Work request: Return, word for word, only the lines of the data below that lie between the line with "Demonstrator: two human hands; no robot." and the line with "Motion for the", those two lines included.

Recorded information:
######

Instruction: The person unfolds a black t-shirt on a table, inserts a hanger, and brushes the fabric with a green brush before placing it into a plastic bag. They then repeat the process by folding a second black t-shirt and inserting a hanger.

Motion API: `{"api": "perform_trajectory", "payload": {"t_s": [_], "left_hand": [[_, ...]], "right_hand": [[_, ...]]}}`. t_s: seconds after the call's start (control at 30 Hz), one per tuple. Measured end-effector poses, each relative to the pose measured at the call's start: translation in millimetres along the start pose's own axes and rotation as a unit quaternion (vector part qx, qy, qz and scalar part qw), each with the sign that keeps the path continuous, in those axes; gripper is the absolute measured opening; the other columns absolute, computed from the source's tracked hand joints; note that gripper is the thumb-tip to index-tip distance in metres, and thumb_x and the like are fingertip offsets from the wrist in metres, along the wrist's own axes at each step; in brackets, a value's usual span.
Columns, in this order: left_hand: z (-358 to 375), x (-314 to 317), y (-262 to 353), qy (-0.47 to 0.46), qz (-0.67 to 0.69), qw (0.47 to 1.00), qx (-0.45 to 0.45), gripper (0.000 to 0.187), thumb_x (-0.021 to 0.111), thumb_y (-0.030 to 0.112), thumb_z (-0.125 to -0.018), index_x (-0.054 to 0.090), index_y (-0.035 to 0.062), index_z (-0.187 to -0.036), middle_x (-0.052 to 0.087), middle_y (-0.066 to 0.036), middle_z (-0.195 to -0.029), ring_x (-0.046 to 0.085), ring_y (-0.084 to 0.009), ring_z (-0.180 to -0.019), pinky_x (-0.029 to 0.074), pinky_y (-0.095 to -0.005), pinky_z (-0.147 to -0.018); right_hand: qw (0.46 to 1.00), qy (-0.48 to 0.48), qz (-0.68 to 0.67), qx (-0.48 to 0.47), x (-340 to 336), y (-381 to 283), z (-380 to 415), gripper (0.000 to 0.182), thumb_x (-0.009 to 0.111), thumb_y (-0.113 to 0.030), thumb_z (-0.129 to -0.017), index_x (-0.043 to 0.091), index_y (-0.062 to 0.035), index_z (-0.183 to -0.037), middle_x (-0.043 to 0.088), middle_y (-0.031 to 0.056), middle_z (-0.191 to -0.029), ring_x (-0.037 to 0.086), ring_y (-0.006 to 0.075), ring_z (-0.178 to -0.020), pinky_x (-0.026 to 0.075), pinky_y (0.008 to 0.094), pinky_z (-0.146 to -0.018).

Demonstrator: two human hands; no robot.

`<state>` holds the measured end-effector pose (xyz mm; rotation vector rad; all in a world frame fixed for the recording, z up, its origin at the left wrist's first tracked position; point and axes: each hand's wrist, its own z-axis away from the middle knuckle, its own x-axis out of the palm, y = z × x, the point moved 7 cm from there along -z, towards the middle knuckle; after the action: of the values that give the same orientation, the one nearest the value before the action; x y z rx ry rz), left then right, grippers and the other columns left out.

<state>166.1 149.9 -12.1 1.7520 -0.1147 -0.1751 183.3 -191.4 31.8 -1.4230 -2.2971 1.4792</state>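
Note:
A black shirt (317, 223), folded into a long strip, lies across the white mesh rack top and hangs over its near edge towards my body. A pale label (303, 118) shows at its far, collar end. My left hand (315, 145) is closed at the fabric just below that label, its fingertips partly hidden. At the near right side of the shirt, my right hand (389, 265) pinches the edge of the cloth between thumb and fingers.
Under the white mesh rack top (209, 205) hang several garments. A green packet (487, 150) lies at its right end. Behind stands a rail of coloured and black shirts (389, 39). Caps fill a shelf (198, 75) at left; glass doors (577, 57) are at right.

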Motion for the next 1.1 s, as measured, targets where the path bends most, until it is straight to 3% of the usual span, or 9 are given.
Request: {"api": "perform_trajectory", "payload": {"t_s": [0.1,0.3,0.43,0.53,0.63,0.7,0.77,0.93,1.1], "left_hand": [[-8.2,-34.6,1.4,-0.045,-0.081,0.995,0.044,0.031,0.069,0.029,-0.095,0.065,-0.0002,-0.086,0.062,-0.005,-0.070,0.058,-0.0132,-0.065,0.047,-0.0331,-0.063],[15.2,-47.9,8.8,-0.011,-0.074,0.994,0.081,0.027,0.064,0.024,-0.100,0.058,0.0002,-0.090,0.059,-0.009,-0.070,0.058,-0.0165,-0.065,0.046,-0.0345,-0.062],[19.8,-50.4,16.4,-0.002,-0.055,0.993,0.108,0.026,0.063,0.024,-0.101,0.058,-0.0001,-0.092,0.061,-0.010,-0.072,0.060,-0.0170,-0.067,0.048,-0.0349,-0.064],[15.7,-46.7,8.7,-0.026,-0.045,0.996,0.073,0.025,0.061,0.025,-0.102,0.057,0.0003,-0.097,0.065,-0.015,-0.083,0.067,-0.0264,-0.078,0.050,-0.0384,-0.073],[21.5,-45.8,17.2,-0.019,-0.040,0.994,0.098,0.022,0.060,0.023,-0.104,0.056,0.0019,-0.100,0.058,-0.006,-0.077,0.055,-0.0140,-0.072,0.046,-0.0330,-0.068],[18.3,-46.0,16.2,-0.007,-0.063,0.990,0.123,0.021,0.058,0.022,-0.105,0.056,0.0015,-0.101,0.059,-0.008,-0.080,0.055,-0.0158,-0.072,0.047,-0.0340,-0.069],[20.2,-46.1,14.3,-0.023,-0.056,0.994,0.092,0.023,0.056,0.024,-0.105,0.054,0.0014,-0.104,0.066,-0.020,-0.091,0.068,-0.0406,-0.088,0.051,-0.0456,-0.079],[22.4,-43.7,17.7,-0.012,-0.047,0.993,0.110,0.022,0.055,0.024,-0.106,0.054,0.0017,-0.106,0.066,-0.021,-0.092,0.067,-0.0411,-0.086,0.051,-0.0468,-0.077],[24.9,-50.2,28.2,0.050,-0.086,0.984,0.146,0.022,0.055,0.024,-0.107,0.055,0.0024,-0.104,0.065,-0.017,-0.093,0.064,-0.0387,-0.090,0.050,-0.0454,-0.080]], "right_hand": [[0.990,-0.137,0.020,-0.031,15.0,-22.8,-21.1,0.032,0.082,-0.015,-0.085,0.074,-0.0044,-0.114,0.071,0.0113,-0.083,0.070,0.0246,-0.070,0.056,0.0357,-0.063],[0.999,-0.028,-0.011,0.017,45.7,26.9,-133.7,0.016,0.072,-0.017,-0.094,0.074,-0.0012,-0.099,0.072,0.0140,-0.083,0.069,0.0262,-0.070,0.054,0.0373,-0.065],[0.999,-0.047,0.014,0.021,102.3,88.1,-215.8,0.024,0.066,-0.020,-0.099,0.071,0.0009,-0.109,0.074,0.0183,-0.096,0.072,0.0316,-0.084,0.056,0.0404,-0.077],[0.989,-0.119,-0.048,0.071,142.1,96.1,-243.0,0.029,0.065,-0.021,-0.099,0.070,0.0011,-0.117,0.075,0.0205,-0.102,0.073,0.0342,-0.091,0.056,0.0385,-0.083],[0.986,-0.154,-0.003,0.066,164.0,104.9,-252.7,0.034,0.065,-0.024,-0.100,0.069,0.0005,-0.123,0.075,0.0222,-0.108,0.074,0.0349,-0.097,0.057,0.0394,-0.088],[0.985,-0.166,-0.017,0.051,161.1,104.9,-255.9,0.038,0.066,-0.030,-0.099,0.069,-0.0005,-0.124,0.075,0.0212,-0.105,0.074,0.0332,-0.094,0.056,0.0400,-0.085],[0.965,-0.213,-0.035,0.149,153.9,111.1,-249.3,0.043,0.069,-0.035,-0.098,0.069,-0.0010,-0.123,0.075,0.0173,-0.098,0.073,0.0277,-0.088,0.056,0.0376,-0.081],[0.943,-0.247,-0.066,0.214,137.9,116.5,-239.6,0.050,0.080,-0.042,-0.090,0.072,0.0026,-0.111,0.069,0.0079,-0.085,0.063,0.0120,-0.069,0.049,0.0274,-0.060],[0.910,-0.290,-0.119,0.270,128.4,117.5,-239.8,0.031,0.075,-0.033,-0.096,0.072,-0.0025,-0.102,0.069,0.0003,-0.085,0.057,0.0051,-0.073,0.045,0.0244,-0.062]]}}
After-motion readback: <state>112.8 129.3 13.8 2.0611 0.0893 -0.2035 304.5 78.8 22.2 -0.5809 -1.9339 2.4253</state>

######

Solution to this task:
Demonstrator: two human hands; no robot.

`<state>` holds the measured end-effector pose (xyz mm; rotation vector rad; all in a world frame fixed for the recording, z up, its origin at the left wrist's first tracked position; point and axes: each hand's wrist, its own z-axis away from the middle knuckle, its own x-axis out of the palm, y = z × x, the point moved 7 cm from there along -z, towards the middle knuckle; after the action: of the values that give the same orientation, the one nearest the value before the action; x y z rx ry rz), left then right, grippers and the other columns left out.

<state>166.1 149.9 -12.1 1.7520 -0.1147 -0.1751 183.3 -191.4 31.8 -1.4230 -2.2971 1.4792</state>
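Note:
A black shirt (317, 223), folded into a long strip, lies across the white mesh rack top and hangs over its near edge towards my body. A pale label (303, 118) shows at its far, collar end. My left hand (315, 145) is closed at the fabric just below that label, its fingertips partly hidden. At the near right side of the shirt, my right hand (389, 265) pinches the edge of the cloth between thumb and fingers.
Under the white mesh rack top (209, 205) hang several garments. A green packet (487, 150) lies at its right end. Behind stands a rail of coloured and black shirts (389, 39). Caps fill a shelf (198, 75) at left; glass doors (577, 57) are at right.
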
Motion for the next 1.1 s, as measured, targets where the path bends most, until it is straight to 3% of the usual span, or 9 are given.

This completes the response.